Sur le papier, c’est énorme. Dans la vraie vie… ça dépend de ce que l’Afrique met dans le carton d’exportation.

Ce que Pékin promet : “tarif zéro”, version XXL

Jusqu’ici, certains pays africains bénéficiaient déjà de préférences tarifaires, notamment les Pays les moins avancés (PMA). Mais la nouveauté, c’est l’élargissement : des pays à revenu intermédiaire comme le Kenya, l’Afrique du Sud, le Nigeria, l’Égypte ou le Maroc entrent aussi dans le club du “zéro tarif”.

Un pays reste à la porte : l’Eswatini, dernier allié de Taïwan sur le continent. Géopolitique oblige : même quand on parle “commerce”, on parle aussi “drapeaux”.

Pourquoi la Chine fait ça maintenant (et pourquoi ça l’arrange)

Pékin dit vouloir “créer de nouvelles opportunités” et approfondir les “bénéfices mutuels”. Traduction plus terre-à-terre : la Chine veut réduire un déséquilibre commercial devenu trop visible.

Parce que les chiffres sont là, sans filtre : en 2025, les échanges Chine–Afrique ont atteint 348,05 milliards $ (+17,7%). Les exportations chinoises vers l’Afrique ont grimpé à 225,03 milliards $ (+25,8%) tandis que les importations chinoises depuis l’Afrique ont totalisé 123,02 milliards $ (+5,4%). Résultat : le déficit africain s’est envolé à 102,01 milliards $, record absolu.

Donc oui : “tarif zéro” est aussi une manière élégante de dire : “on a entendu vos critiques, on ajuste le décor”.

Le piège : si tu exportes du brut, tu gagnes du brut

Là où le sujet devient croustillant (et un peu cruel), c’est que la structure des exportations africaines limite l’impact.

Aujourd’hui, beaucoup de pays africains vendent à la Chine surtout du pétrole brut, des minerais, et quelques produits agricoles. Pendant ce temps, la Chine vend à l’Afrique des produits finis : machines, électronique, textile, équipements…

Autre réalité : les exportations africaines vers la Chine restent concentrées dans un petit groupe de pays, notamment l’Angola, la RDC et l’Afrique du Sud. Autrement dit, même si 53 pays ont “zéro tarif”, tout le monde n’a pas forcément “zéro problème”.

Donc la vraie question est simple : qu’est-ce qu’on va vendre, exactement, à 1,4 milliard de consommateurs ? Et surtout : est-ce qu’on vend de la valeur… ou juste du volume ?

Afreximbank prévient : “zéro tarif” ne remplace pas une stratégie

Dans un brief publié en novembre 2025, Afreximbank explique en gros ceci : l’Afrique ne pourra tirer pleinement profit du “zéro tarif” que si elle règle ses blocages structurels.

Au menu des recommandations : développer des chaînes de valeur régionales (agro-transformation, industrie légère, traitement des minerais), renforcer les corridors logistiques et infrastructures (zones industrielles proches des ports, ferroviaire, ports secs, entrepôts frigorifiques), adapter les exportations aux préférences des consommateurs chinois, et muscler le financement du commerce (assurance-crédit export, prêts commerciaux en yuan).

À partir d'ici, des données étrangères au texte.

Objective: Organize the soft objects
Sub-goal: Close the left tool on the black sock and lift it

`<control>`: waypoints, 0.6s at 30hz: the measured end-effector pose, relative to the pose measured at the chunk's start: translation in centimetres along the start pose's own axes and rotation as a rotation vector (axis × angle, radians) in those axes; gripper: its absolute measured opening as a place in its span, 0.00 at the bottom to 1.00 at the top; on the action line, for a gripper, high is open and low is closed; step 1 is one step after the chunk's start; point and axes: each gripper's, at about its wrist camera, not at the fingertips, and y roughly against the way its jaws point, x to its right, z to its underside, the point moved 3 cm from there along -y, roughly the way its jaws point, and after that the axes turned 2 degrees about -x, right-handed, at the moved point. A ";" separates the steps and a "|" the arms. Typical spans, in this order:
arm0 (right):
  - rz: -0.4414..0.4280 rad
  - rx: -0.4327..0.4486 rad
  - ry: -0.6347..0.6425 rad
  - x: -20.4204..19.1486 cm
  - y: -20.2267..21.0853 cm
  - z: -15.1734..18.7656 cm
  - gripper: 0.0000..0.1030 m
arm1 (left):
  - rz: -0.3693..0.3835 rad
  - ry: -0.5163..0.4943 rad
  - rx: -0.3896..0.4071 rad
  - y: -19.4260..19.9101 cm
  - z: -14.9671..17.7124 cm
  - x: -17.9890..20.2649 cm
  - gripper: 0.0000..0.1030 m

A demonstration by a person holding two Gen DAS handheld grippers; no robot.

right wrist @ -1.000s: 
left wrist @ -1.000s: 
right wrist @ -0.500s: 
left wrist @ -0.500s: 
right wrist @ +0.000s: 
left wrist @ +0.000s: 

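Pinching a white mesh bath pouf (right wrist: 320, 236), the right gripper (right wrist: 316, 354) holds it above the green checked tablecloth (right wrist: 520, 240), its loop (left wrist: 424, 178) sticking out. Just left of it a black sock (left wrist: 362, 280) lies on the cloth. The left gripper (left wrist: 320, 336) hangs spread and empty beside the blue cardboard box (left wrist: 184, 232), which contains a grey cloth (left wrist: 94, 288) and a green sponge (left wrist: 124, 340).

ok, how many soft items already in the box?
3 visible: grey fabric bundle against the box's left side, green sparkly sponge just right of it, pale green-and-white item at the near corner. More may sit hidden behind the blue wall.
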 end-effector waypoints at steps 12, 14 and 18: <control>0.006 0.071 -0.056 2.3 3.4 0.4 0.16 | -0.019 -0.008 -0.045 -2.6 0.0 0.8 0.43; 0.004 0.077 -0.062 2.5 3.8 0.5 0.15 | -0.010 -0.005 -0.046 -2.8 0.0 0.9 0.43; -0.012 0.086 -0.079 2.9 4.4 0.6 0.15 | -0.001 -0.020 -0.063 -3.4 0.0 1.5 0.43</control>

En clair : si tu n’as pas d’usines, pas de logistique, pas de normes, pas de financement… le “zéro tarif” peut rester une belle affiche au mur.

Ce que ça change concrètement (et pourquoi ça peut devenir un débat WhatsApp)

Pour certains pays et secteurs bien préparés, l’ouverture peut être un accélérateur : meilleure compétitivité-prix, accès plus simple, opportunité de tester des produits transformés.

Mais pour beaucoup d’autres, le risque est que l’annonce fasse surtout… du bruit. Parce qu’un tarif à zéro n’annule pas les vraies barrières : qualité, certification, transport, délais, régularité, capacité industrielle.

Et c’est là que le suspense commence : l’Afrique va-t-elle profiter de cette porte ouverte pour exporter plus intelligemment… ou simplement exporter plus de brut ?

Conclusion : Pékin ouvre la porte, mais c’est l’Afrique qui doit entrer avec un produit

Cette décision est récente, et surtout vérifiable dans les annonces officielles relayées autour du sommet de l’Union africaine : zéro tarif à partir du 1er mai 2026 pour 53 pays africains.